### Work to complete
For the material below, return exactly the lines starting at the line containing "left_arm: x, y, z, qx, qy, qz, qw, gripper" and ending at the line containing "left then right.", both ends included, and no others.

Start of Collected data

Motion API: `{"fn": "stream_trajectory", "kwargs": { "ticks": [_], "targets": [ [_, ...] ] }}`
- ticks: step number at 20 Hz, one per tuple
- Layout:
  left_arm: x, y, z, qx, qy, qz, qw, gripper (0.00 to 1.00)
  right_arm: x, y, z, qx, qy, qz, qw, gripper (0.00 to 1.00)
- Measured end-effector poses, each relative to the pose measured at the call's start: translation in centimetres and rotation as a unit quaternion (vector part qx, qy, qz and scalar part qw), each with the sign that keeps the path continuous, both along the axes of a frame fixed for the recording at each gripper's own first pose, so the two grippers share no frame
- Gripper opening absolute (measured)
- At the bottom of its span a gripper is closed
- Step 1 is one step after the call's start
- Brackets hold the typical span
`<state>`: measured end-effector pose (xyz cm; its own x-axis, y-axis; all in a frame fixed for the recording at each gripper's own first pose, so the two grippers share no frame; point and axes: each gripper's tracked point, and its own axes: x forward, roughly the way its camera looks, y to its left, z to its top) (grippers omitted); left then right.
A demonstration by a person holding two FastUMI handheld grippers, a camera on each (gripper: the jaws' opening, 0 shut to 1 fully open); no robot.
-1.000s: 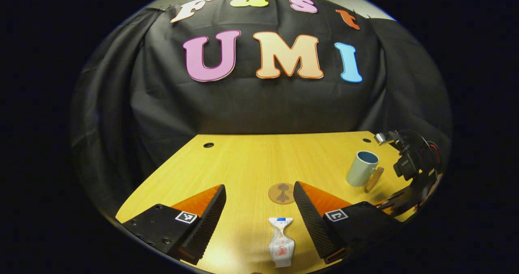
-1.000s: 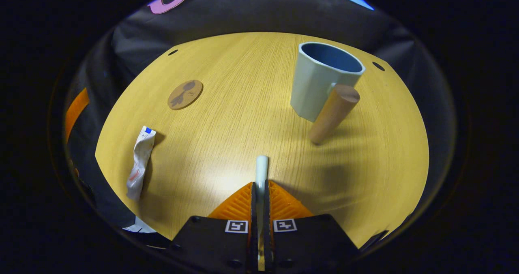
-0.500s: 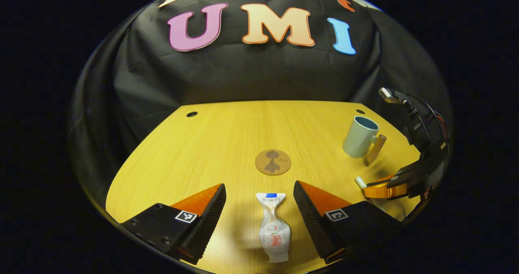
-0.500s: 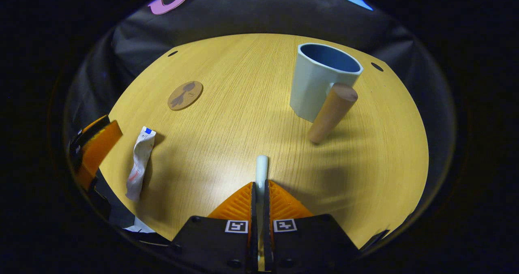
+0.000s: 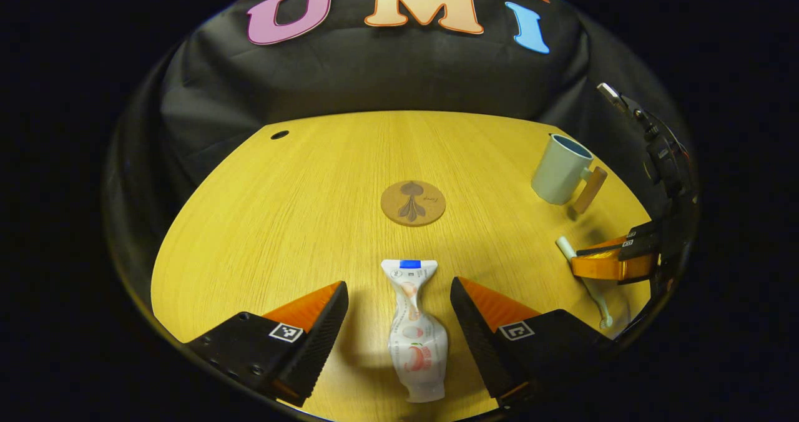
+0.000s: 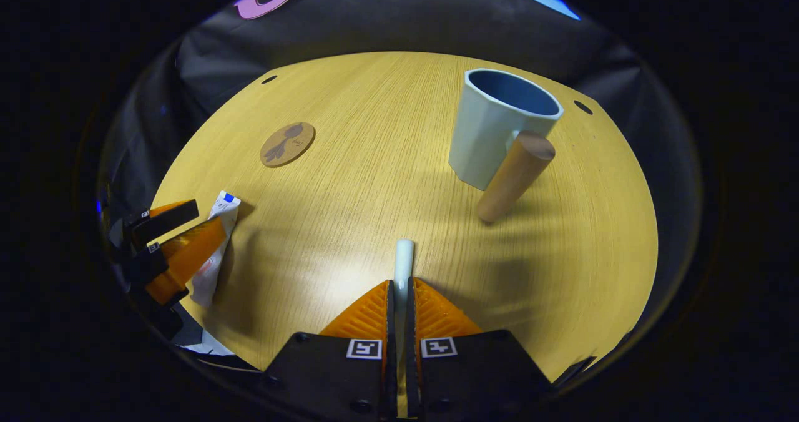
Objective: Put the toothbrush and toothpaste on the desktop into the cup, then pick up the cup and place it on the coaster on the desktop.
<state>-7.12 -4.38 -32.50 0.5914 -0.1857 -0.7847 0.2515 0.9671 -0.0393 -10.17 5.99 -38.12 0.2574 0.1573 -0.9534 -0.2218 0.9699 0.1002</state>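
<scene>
Black cloth wall [image 5: 374,72]; yellow wood desktop [image 5: 281,210].

In left gripper view, toothpaste [image 5: 414,331] lies on desk [image 5: 299,222] btwn the left gripper [image 5: 399,322] fingers (not touching them). Coaster [image 5: 412,202] sits just behind it. Cup [image 5: 557,169] stands far right. Toothbrush [image 5: 583,275] lies in front of cup, w/ right gripper [image 5: 608,260] on it.

Wood-grain desktop [image 6: 374,160] with matt and glossy objects.
We see a crinkled glossy toothpaste [image 5: 415,328] tube, a matt cup [image 6: 493,128] with a wooden handle, and ribbed orange fingers [image 6: 368,316].
</scene>
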Motion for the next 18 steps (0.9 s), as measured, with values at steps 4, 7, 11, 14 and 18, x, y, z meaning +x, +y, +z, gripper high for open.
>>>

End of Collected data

### Reply to the task
  left_arm: x, y, z, qx, qy, qz, qw, gripper (0.00 to 1.00)
  right_arm: x, y, z, qx, qy, qz, qw, gripper (0.00 to 1.00)
- Measured end-effector poses, each relative to the pose measured at the call's start: translation in centimetres and rotation as a unit quaternion (vector part qx, qy, qz and scalar part qw), each with the sign that keeps the path continuous, both along the axes of a frame fixed for the recording at each gripper's own first pose, so the two grippers share no frame
- Gripper opening absolute (measured)
- At the bottom of its span a gripper is closed
- Step 1 is one step after the call's start
- Brackets hold the typical span
`<state>`: measured end-effector pose (xyz cm; its own x-axis, y-axis; all in a frame fixed for the recording at each gripper's own first pose, so the two grippers share no frame; point and axes: each gripper's tracked point, and its own axes: x forward, roughly the way its camera looks, y to its left, z to its top) (grippers omitted); left then right.

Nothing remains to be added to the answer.